Problem description — Using the entries below, write out the line with "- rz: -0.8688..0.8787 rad", the line with "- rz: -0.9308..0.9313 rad", and every line in between, exactly as each is written.
• • • • • • •
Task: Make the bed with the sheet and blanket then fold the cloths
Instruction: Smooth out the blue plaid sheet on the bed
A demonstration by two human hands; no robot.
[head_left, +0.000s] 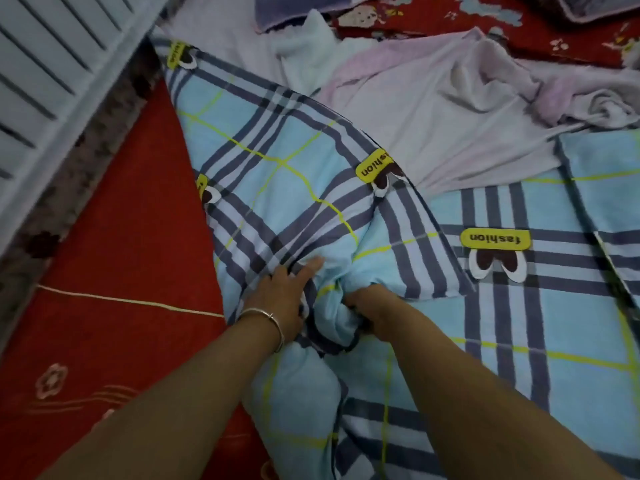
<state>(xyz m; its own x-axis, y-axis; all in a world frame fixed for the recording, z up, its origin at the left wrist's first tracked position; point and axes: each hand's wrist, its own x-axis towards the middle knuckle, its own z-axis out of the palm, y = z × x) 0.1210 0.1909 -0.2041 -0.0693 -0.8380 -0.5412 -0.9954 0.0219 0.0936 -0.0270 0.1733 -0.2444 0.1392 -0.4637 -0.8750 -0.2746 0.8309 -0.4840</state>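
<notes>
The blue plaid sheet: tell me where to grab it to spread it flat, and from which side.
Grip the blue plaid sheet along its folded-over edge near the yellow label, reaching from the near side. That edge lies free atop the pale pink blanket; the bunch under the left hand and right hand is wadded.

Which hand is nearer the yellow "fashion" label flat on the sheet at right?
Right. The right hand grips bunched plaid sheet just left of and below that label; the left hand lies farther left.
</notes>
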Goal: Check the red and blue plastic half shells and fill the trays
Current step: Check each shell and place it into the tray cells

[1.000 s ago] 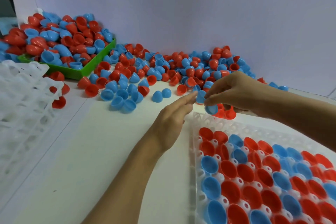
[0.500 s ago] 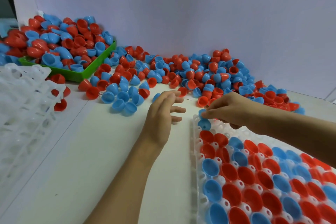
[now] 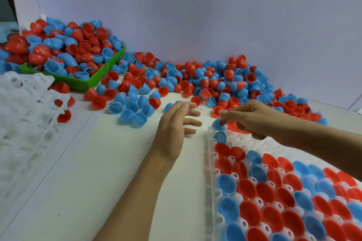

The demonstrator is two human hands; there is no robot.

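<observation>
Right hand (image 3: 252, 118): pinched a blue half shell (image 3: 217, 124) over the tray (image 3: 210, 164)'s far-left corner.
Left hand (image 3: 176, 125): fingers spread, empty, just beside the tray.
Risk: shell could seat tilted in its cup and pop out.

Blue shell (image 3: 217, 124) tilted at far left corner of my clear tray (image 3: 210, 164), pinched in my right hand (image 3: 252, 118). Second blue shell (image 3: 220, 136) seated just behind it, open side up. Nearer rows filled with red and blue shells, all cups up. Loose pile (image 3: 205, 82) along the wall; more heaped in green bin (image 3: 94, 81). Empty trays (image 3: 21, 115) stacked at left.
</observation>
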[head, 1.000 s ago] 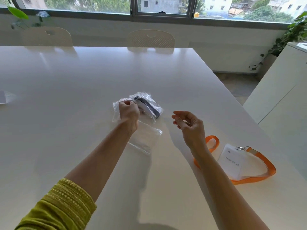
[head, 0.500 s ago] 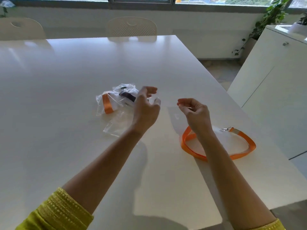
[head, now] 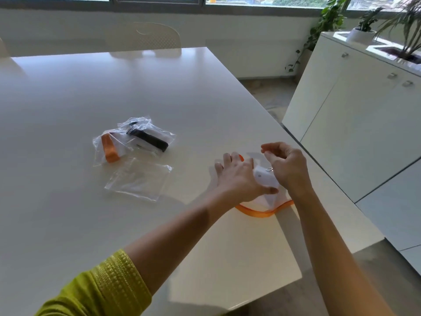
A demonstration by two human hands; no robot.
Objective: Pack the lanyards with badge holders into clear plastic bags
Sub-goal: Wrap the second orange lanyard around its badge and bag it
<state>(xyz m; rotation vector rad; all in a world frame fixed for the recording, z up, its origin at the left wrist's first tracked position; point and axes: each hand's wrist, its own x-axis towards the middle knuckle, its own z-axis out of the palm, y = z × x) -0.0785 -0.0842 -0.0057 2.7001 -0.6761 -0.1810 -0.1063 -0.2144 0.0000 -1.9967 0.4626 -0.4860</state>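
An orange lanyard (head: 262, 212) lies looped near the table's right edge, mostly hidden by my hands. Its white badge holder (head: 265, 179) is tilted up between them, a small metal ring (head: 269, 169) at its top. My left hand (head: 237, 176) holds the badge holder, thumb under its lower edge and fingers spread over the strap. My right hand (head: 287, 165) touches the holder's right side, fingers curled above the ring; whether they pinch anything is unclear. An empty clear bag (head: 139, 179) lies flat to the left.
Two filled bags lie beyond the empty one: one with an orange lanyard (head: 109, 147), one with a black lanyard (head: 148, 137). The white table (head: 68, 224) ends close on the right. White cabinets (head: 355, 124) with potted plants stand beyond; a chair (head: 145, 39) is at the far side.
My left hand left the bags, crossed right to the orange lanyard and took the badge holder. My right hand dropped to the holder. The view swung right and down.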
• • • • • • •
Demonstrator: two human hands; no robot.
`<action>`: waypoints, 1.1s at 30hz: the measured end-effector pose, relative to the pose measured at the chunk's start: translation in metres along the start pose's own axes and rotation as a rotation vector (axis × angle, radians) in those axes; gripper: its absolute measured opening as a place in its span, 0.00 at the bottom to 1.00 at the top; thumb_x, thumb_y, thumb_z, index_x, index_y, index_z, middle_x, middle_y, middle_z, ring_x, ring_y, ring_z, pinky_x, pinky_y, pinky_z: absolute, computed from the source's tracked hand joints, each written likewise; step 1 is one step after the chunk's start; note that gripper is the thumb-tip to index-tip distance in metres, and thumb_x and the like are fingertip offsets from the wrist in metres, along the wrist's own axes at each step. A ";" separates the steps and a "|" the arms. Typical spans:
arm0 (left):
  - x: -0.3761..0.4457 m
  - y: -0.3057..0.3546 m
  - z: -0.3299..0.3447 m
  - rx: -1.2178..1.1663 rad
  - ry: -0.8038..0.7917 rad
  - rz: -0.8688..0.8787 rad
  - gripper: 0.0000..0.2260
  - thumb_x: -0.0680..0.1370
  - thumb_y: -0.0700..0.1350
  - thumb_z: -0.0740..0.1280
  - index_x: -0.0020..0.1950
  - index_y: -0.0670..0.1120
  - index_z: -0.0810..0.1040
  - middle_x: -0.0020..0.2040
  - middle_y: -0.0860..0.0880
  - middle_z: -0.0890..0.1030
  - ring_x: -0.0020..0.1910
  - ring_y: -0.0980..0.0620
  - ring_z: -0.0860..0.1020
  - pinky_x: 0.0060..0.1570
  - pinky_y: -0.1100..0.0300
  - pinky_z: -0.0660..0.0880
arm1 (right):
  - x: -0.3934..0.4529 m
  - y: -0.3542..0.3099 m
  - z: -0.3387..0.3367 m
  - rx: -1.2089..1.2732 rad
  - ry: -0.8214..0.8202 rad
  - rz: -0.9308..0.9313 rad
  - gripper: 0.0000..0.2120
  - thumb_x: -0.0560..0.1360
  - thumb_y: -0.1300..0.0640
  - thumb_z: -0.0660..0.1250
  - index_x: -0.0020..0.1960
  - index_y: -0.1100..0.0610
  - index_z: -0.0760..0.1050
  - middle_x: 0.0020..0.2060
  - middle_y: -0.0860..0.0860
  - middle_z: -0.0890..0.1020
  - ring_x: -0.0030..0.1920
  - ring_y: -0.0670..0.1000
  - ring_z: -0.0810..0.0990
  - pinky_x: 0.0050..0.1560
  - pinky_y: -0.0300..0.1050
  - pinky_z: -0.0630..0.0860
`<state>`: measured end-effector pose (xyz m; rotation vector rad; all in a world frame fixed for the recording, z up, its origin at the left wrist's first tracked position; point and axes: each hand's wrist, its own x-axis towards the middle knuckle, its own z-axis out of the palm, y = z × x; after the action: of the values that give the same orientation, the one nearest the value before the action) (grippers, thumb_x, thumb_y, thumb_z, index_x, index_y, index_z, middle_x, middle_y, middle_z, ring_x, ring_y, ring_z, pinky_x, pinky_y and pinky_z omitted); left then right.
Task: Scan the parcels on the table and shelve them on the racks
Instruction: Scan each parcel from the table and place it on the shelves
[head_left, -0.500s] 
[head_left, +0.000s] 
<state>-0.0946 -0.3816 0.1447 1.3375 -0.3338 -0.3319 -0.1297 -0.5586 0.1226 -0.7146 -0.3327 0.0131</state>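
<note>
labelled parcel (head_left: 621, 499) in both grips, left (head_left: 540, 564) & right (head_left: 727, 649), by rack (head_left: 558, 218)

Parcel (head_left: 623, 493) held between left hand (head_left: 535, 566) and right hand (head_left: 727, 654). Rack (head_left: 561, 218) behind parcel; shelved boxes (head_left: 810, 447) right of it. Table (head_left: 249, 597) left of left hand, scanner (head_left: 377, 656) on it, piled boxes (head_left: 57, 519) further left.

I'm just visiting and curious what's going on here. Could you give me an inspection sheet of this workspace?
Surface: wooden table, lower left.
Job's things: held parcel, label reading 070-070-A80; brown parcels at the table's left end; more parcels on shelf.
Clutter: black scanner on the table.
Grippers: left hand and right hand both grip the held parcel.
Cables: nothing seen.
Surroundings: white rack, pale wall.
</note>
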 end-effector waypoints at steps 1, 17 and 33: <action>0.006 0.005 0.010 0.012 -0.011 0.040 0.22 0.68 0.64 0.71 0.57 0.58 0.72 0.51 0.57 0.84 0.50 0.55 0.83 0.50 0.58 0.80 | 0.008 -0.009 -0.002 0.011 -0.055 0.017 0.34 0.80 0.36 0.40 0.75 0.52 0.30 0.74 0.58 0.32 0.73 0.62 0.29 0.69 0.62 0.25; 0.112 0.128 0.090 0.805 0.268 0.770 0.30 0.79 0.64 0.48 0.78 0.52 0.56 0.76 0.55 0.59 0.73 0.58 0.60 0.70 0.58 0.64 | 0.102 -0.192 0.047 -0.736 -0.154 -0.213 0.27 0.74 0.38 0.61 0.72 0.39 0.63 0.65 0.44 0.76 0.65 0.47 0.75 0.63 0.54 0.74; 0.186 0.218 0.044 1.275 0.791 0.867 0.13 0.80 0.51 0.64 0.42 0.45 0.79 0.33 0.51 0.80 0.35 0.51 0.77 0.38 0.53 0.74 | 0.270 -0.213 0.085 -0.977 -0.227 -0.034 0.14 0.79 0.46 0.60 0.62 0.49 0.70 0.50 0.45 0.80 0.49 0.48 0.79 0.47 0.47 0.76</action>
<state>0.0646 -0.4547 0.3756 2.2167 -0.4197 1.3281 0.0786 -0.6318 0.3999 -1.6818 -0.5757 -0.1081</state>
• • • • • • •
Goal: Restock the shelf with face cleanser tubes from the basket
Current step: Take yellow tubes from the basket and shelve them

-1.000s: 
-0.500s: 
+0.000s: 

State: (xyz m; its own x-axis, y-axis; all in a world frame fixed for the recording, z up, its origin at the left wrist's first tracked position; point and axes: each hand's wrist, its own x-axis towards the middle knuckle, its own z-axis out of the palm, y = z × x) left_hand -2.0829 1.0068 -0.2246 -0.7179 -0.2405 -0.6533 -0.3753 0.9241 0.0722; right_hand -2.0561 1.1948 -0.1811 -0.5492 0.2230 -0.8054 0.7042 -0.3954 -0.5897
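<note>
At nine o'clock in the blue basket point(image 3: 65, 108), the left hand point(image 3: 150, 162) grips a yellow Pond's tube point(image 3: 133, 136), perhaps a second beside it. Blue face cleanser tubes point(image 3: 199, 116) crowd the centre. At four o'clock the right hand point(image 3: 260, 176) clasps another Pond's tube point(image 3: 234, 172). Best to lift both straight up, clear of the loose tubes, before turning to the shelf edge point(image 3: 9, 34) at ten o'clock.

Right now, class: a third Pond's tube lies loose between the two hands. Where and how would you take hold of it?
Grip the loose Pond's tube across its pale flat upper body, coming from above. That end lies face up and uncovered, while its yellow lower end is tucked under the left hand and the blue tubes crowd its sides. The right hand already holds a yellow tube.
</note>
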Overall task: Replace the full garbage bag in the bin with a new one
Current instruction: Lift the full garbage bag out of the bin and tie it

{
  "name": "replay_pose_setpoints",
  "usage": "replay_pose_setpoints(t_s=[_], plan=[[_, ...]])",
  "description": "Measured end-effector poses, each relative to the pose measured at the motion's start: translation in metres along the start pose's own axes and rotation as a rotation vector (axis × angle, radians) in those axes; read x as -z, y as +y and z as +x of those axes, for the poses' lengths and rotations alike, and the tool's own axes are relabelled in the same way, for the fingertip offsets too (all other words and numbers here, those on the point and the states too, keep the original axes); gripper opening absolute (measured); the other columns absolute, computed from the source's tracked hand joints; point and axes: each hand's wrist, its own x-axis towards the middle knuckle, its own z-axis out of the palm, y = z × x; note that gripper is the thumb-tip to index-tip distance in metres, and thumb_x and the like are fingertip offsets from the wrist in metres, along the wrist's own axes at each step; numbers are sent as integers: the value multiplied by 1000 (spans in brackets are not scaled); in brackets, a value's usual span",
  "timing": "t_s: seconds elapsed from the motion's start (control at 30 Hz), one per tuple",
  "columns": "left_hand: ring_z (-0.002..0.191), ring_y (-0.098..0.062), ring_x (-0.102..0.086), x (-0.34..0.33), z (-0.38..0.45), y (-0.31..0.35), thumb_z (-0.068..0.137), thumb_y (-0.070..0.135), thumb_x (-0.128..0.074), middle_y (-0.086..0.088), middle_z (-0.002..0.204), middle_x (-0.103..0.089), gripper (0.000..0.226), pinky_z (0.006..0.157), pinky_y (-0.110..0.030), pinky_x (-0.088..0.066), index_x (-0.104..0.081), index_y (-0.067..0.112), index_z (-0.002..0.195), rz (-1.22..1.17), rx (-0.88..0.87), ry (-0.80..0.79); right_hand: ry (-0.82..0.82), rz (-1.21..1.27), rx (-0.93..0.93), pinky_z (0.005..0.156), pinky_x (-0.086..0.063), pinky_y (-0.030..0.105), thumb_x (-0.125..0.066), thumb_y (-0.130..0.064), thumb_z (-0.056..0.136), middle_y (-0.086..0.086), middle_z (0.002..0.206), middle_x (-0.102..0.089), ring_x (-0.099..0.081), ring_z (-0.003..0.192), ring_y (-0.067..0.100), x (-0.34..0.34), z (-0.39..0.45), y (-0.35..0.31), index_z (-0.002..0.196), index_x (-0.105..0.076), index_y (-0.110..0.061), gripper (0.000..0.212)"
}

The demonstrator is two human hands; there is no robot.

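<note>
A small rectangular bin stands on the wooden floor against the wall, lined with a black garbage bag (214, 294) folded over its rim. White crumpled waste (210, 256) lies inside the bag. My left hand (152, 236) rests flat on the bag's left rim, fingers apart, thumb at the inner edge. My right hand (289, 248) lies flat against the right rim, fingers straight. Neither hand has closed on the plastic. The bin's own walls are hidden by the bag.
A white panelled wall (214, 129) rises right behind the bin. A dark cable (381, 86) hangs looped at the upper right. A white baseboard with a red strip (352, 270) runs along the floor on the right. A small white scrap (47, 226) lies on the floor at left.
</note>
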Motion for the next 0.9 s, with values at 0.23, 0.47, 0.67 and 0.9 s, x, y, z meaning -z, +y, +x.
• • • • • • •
Finished exercise —
  - rz: -0.8688..0.8787 rad
  - gripper: 0.0000..0.2260
  - thumb_x: -0.0680..0.1370
  - thumb_y: -0.0700..0.1350
  - thumb_z: -0.0740..0.1280
  - index_x: -0.0020..0.1950
  - index_y: -0.0670..0.1120
  - index_z: -0.0810..0.1040
  - middle_x: -0.0020..0.2040
  - middle_y: -0.0860..0.0880
  - middle_z: -0.0890..0.1030
  - ring_x: -0.0020..0.1910
  - ring_y: -0.0980..0.0620
  - ring_z: -0.0860..0.1020
  - pinky_x: 0.0060..0.1570
  - pinky_y: -0.1100..0.0300
  - pinky_z: -0.0660..0.0880
arm1 (right):
  - x: -0.3934..0.4529 m
  - y: -0.3542..0.3099 m
  - z: -0.3387..0.3367 m
  - rx: -1.2089..1.2732 rad
  - ry: -0.8214..0.8202 rad
  - rz: -0.9308..0.9313 rad

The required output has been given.